Yeah that's what I've read alot of. Seems to like high light, high flow, high ferts, and high CO2. Everything I don't have lol.


----------



## Seattle_Aquarist (Jun 15, 2008)

Sake said:


> Went to my LFS the other day to see if they had any decent plants, well suffice to say NO! 99% of the plants had tons of dead leaves/algae on them! So I took a look at petsmart, I've purchased an anubias from them in the past and it did well.
> 
> My girlfriends autistic daughter had started to throw stuff in the middle of the store (she's always a fun one lol.) so I grabbed 2 java ferns off the self and chased after her. Turns out one wasn't a java fern, it's a Bolbitis heteroclita. I've heard mixed reviews on these, can anyone give me their experience with these plants? Should I keep it or return it for another java fern or anubias? I like the way it looks but if it's a difficult plant I'd just as soon return it.
> 
> On a side note though, the one java fern I bought had a yellow leaf with a plantlet hanging on it. Yay 2 for 1! lol I'm sure this is fairly common with petsmart ferns but it made me happy lol.


Hi Sake,

Actually there seem to be at least two species of Bolbitis heteroclita.

Bolbitis heteroclita 'Difformis' - sometimes 'Short Form' or 'Mini'
Bolbitis heteroclita 'Cuspidata' - sometimes 'Micro'

I grow B. heteroclita 'Difformis' and have for a little over a year.
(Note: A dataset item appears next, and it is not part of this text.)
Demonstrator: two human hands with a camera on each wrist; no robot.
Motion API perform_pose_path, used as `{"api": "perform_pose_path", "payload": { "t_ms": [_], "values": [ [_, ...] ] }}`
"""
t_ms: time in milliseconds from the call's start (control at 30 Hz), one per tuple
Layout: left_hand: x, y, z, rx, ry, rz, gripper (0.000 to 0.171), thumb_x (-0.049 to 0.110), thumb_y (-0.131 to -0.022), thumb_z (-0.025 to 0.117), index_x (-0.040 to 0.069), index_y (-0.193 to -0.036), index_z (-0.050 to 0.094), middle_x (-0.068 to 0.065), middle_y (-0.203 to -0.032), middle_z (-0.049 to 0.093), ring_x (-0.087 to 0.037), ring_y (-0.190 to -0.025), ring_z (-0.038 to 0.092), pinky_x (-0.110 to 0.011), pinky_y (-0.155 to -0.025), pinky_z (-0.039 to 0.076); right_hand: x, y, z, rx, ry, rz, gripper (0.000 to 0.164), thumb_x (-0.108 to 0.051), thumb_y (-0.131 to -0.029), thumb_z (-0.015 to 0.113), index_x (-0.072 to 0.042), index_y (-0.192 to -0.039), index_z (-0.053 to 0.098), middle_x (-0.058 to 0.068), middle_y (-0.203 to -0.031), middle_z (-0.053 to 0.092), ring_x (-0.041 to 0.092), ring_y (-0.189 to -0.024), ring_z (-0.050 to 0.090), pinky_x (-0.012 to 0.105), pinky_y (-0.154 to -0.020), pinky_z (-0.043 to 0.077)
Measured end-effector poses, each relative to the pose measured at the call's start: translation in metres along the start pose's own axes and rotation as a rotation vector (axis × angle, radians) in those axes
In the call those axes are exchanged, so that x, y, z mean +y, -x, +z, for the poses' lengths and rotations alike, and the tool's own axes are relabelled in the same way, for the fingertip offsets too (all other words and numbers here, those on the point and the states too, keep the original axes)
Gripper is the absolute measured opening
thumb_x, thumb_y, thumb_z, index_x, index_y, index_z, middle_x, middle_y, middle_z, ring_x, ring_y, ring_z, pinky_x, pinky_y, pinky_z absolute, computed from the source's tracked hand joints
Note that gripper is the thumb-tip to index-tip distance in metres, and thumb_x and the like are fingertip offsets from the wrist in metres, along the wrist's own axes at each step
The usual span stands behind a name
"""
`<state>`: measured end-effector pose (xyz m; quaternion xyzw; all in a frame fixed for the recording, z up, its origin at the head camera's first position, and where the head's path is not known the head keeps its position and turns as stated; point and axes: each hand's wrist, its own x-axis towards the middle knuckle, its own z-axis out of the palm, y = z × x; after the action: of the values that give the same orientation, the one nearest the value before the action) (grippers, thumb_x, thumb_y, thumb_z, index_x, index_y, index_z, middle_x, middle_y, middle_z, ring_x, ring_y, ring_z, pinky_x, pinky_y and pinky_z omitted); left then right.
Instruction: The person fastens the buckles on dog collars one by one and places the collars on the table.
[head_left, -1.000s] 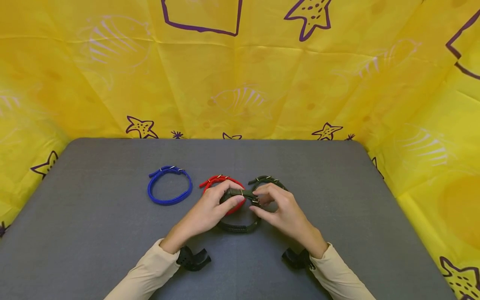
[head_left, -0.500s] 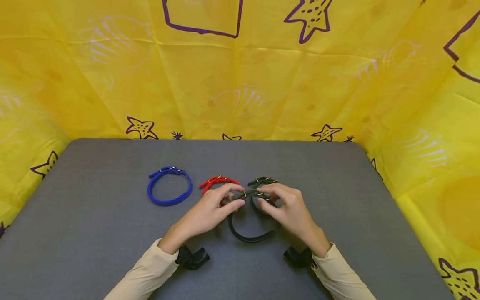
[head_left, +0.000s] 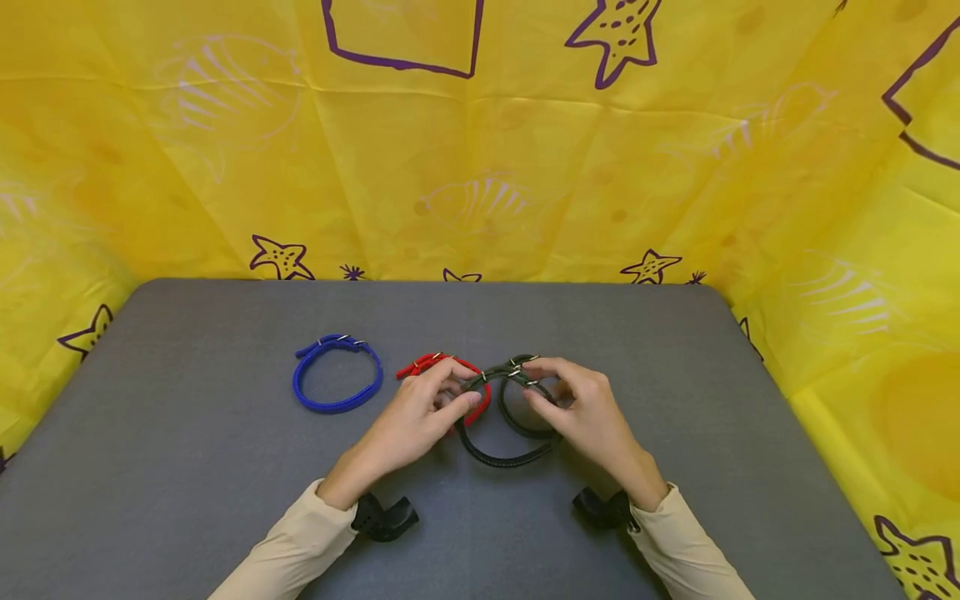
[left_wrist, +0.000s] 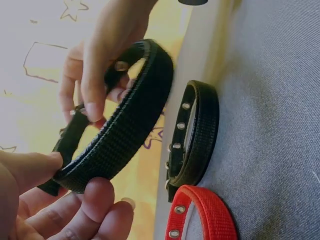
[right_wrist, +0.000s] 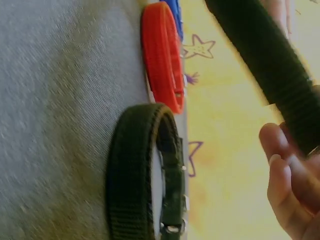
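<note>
A dark green buckled collar [head_left: 504,461], looped and held above the table, is between both hands. My left hand [head_left: 420,412] pinches its strap near a metal keeper, thumb on one side and fingers on the other, as the left wrist view shows. At the buckle end, my right hand [head_left: 592,408] grips the strap between thumb and fingers. In the left wrist view the held collar [left_wrist: 135,115] shows its ribbed outer face. Behind it on the table stands a second dark green collar [left_wrist: 205,135], with a red collar [left_wrist: 217,215] beside it.
Farther left on the grey table [head_left: 187,433] lies a blue collar [head_left: 337,407], buckled into a ring. Yellow cloth [head_left: 390,167] with sea-creature drawings hangs behind the table and along its sides. A black wrist camera [head_left: 386,518] sits by the left sleeve.
The held collar has turned, and its loop has shifted right, uncovering more of the red collar. My right hand has moved slightly right and up; my left hand has barely moved.
</note>
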<state>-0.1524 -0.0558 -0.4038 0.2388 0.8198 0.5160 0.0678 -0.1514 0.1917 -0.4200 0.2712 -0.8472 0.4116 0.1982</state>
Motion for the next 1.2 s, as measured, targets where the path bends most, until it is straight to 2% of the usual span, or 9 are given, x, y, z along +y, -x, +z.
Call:
{"api": "perform_pose_path", "payload": {
  "t_ms": [200, 367, 500, 600, 733, 933, 1100, 1200],
  "values": [
    [-0.001, -0.001, -0.001, 0.059, -0.007, -0.006, 0.021, 0.018, -0.096, 0.067, 0.010, -0.114, 0.062, -0.010, -0.094, 0.072, -0.009, -0.070, 0.064, -0.025, -0.058, 0.049, -0.001, -0.003, -0.010, -0.005, 0.015, 0.085, 0.023, -0.004, -0.079, 0.082, -0.008, -0.098, 0.072, 0.003, -0.082, 0.074, -0.001, -0.052, 0.056, 0.014, -0.050, 0.045],
    [-0.003, -0.001, -0.001, 0.065, 0.006, -0.023, 0.023, 0.017, -0.095, 0.068, 0.012, -0.116, 0.061, -0.011, -0.093, 0.072, -0.010, -0.067, 0.064, -0.024, -0.057, 0.047, -0.003, -0.005, -0.021, -0.105, 0.022, 0.167, 0.019, -0.009, -0.081, 0.082, -0.010, -0.098, 0.073, 0.002, -0.084, 0.075, 0.001, -0.050, 0.057, 0.019, -0.049, 0.046],
    [-0.004, -0.001, 0.000, 0.038, 0.013, -0.057, 0.027, 0.020, -0.094, 0.069, 0.014, -0.119, 0.060, -0.007, -0.094, 0.071, -0.013, -0.068, 0.065, -0.025, -0.058, 0.048, -0.003, -0.005, -0.030, -0.168, 0.028, 0.210, 0.018, -0.009, -0.083, 0.080, -0.012, -0.100, 0.076, 0.000, -0.083, 0.075, 0.005, -0.052, 0.061, 0.020, -0.051, 0.048],
    [-0.005, -0.002, 0.001, 0.005, 0.015, -0.075, 0.029, 0.021, -0.094, 0.070, 0.015, -0.120, 0.059, -0.003, -0.094, 0.070, -0.015, -0.070, 0.065, -0.025, -0.061, 0.049, 0.001, -0.006, -0.037, -0.148, 0.051, 0.203, 0.015, -0.009, -0.084, 0.079, -0.012, -0.099, 0.077, -0.002, -0.073, 0.073, 0.009, -0.050, 0.062, 0.019, -0.050, 0.046],
    [-0.006, -0.002, -0.001, -0.006, 0.006, -0.087, 0.027, 0.020, -0.094, 0.070, 0.016, -0.118, 0.059, 0.000, -0.093, 0.070, -0.014, -0.071, 0.065, -0.026, -0.064, 0.050, 0.016, -0.005, -0.049, -0.098, 0.115, 0.201, 0.012, -0.008, -0.086, 0.077, -0.011, -0.097, 0.078, 0.002, -0.065, 0.071, 0.011, -0.049, 0.065, 0.017, -0.047, 0.043],
    [-0.007, -0.002, -0.003, -0.009, -0.016, -0.083, 0.024, 0.021, -0.094, 0.069, 0.017, -0.116, 0.060, 0.000, -0.093, 0.070, -0.011, -0.075, 0.065, -0.026, -0.068, 0.052, 0.052, 0.001, -0.072, -0.030, 0.206, 0.294, 0.013, -0.008, -0.088, 0.074, -0.006, -0.100, 0.077, 0.012, -0.079, 0.076, 0.018, -0.055, 0.070, 0.016, -0.053, 0.047],
    [-0.010, -0.002, -0.006, 0.003, -0.037, -0.086, 0.022, 0.022, -0.095, 0.068, 0.016, -0.116, 0.062, 0.000, -0.094, 0.071, -0.012, -0.079, 0.066, -0.026, -0.070, 0.053, 0.082, 0.010, -0.088, -0.004, 0.202, 0.386, 0.014, -0.007, -0.089, 0.073, -0.002, -0.102, 0.076, 0.018, -0.086, 0.076, 0.021, -0.057, 0.071, 0.012, -0.056, 0.048],
    [-0.010, -0.003, -0.010, 0.025, -0.058, -0.088, 0.022, 0.023, -0.096, 0.067, 0.017, -0.117, 0.063, 0.000, -0.096, 0.071, -0.012, -0.081, 0.066, -0.026, -0.071, 0.053, 0.095, 0.016, -0.094, -0.007, 0.198, 0.411, 0.014, -0.005, -0.089, 0.073, 0.000, -0.101, 0.075, 0.020, -0.088, 0.075, 0.018, -0.057, 0.071, 0.012, -0.056, 0.049]
  ]
}}
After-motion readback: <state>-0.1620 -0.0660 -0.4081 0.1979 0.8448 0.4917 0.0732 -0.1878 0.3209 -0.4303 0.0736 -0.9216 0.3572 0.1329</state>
For the first eight months the rhizomes just sat there attached to the stone. The original leaves became brownish, possibly with diatoms but unlikely since diatoms were not anywhere else in the tank and I keep several Otocinclus in there at all times; I think I got 3 new leaves over that eight month period. Then about 4 months ago I noticed the new leaves sprouting along original rhizome and new rhizome growth with new leaves. It was doing well enough last month that I was able to take a small portion for our club auction.

The Bolbitis is in my 45 gallon tall (24" deep) with CO2, EI dosing, and a 1X96 watt AH Supply Power Compact kit. There are taller plants above the Bolbitis (Nymphoides sp 'Taiwan') so the plants do not get the full intensity of the lamp.
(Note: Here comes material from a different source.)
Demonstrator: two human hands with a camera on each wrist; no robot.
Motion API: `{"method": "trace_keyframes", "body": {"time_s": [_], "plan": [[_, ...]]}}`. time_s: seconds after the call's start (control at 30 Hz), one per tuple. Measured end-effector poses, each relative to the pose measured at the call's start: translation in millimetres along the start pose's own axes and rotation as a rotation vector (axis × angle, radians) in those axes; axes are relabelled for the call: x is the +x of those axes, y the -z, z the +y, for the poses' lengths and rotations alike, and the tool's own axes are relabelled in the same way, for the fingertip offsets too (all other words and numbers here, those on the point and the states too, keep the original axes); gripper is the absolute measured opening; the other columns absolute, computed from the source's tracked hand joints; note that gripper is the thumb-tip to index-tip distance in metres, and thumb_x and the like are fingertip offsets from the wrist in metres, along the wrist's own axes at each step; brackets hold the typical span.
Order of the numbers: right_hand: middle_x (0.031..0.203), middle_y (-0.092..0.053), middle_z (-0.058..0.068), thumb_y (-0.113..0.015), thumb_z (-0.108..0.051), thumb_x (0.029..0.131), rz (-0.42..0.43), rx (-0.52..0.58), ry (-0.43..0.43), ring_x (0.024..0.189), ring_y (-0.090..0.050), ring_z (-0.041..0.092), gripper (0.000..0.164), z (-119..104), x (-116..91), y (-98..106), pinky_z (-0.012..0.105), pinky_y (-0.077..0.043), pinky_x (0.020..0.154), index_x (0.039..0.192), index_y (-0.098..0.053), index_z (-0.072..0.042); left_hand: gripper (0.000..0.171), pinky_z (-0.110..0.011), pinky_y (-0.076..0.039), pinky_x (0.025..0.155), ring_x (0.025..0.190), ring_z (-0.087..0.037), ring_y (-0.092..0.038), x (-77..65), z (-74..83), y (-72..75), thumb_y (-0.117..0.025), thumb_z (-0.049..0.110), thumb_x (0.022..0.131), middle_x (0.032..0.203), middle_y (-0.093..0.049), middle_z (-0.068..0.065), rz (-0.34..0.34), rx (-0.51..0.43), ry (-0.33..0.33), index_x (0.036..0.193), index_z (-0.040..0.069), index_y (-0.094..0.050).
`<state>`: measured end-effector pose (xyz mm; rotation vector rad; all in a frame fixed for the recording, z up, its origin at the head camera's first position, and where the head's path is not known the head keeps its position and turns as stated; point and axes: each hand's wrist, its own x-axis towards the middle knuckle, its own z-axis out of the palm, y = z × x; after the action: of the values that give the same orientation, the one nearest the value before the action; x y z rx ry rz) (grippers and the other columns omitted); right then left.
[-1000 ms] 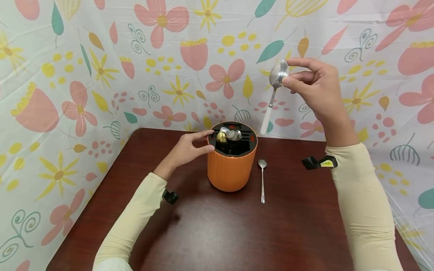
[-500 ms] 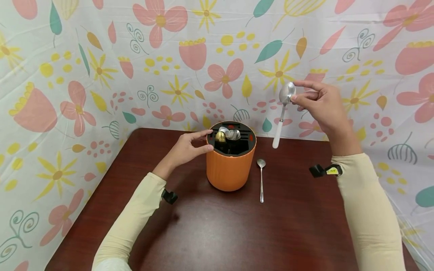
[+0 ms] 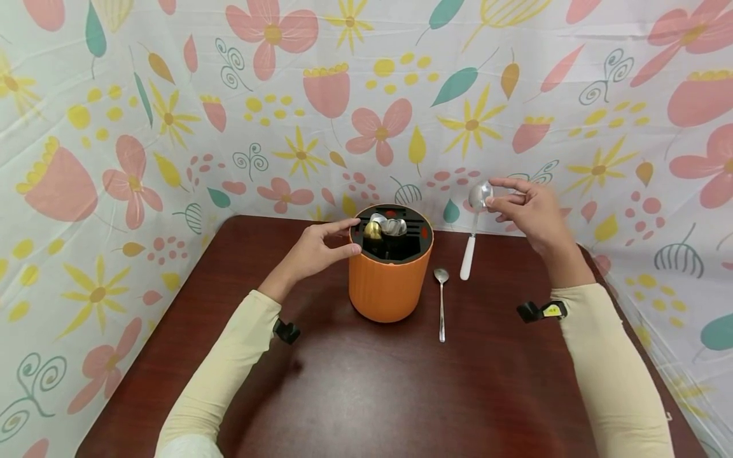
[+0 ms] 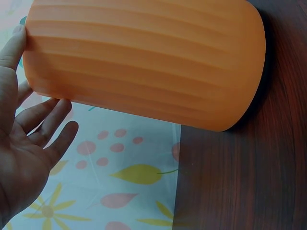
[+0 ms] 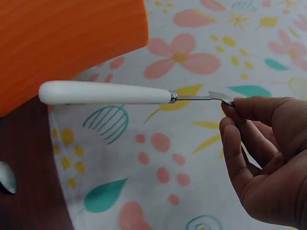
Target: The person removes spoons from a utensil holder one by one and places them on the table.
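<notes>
My right hand (image 3: 529, 213) pinches a spoon with a white handle (image 3: 468, 257) by its shiny metal bowl (image 3: 481, 196). The handle hangs downward, to the right of an orange cutlery holder (image 3: 389, 289). In the right wrist view the white handle (image 5: 108, 92) points away from my fingers toward the holder. My left hand (image 3: 321, 251) touches the holder's left side at the rim, thumb and forefinger spread, the other fingers loose against or near the wall. Inside the holder's black slotted top (image 3: 395, 254) stand a gold spoon (image 3: 373, 230) and silver spoons (image 3: 394, 227), their handles hidden.
A slim silver spoon (image 3: 442, 305) lies on the dark wooden table (image 3: 355, 394) just right of the holder, bowl toward the back. A flowered cloth (image 3: 275, 95) hangs behind the table and along its sides.
My right hand has come down with the white-handled spoon, from high before the cloth to about the holder's height. The left hand and holder have stayed put.
</notes>
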<state>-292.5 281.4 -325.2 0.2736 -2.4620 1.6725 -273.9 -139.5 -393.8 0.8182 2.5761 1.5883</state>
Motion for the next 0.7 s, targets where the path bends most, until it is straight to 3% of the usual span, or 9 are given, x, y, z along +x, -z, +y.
{"method": "trace_keyframes", "body": {"time_s": [0.2,0.43,0.7], "plan": [[0.087,-0.077,-0.013,-0.074,-0.017,0.096,-0.035,0.097,-0.075,0.080,-0.072,0.006,0.049,22.1,-4.2,-1.1,0.023,-0.058,0.067,0.141,-0.061,-0.002,0.058,-0.055,-0.049,0.101,0.128,-0.025,-0.057,1.9,0.9,0.6,-0.077,0.044,0.092,0.138,-0.064,-0.002,0.000,0.025,0.004,0.146,0.033,-0.059],[0.086,-0.078,-0.006,-0.073,-0.010,0.096,-0.073,0.192,-0.128,0.077,-0.072,0.009,0.045,50.8,-7.9,-4.4,0.024,-0.058,0.066,0.139,-0.062,-0.001,0.058,-0.049,-0.052,0.099,0.124,-0.016,-0.058,2.5,1.9,1.0,-0.077,0.045,0.091,0.135,-0.065,0.000,0.009,0.049,0.007,0.145,0.035,-0.059],[0.091,-0.076,-0.011,-0.071,-0.020,0.098,-0.182,0.111,-0.209,0.083,-0.071,0.005,0.055,80.1,-21.6,-9.4,0.024,-0.059,0.073,0.145,-0.053,0.001,0.058,-0.051,-0.052,0.099,0.129,-0.025,-0.057,0.4,-2.0,-0.4,-0.077,0.045,0.091,0.138,-0.064,0.000,0.007,0.025,0.018,0.145,0.036,-0.059]]}}
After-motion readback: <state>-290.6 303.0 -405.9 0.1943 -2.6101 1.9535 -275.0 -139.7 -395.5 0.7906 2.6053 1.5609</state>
Current tank conditions are: PH = 6.6; dKH = 3.0; dGH = 9.0

Here are a pictures; please note the length of the leaves. My Bolbitis heudelotii (std type Bolbitis) grew leaves almost 20" long in this same tank.


----------



## Sake (Mar 30, 2012)

Thanks for the info Seattle! Still haven't decided to keep it or return it....I like the way it looks so I may give it a shot.


----------



## lbacha (Apr 13, 2011)

I have grown B heteroclita for a while know an it is a prolific grower, just not submersed. It is a marginal plant and not really even a reophyte like a lot of other aquatic ferns are. It will handle being submersed for short periods but not for long periods. In high humidity terrariums or emersed setups it grows like crazy which is probably why Petco sells it in the tubes (for those that didn't know very few aquarium plants seen at pet stores are grown submersed most are emersed grown).

Len


----------



## Seattle_Aquarist (Jun 15, 2008)

Hi All,

Just adding to this thread, the Bolbitis heteroclita 'Difformis' is really starting to take off after only a year!


----------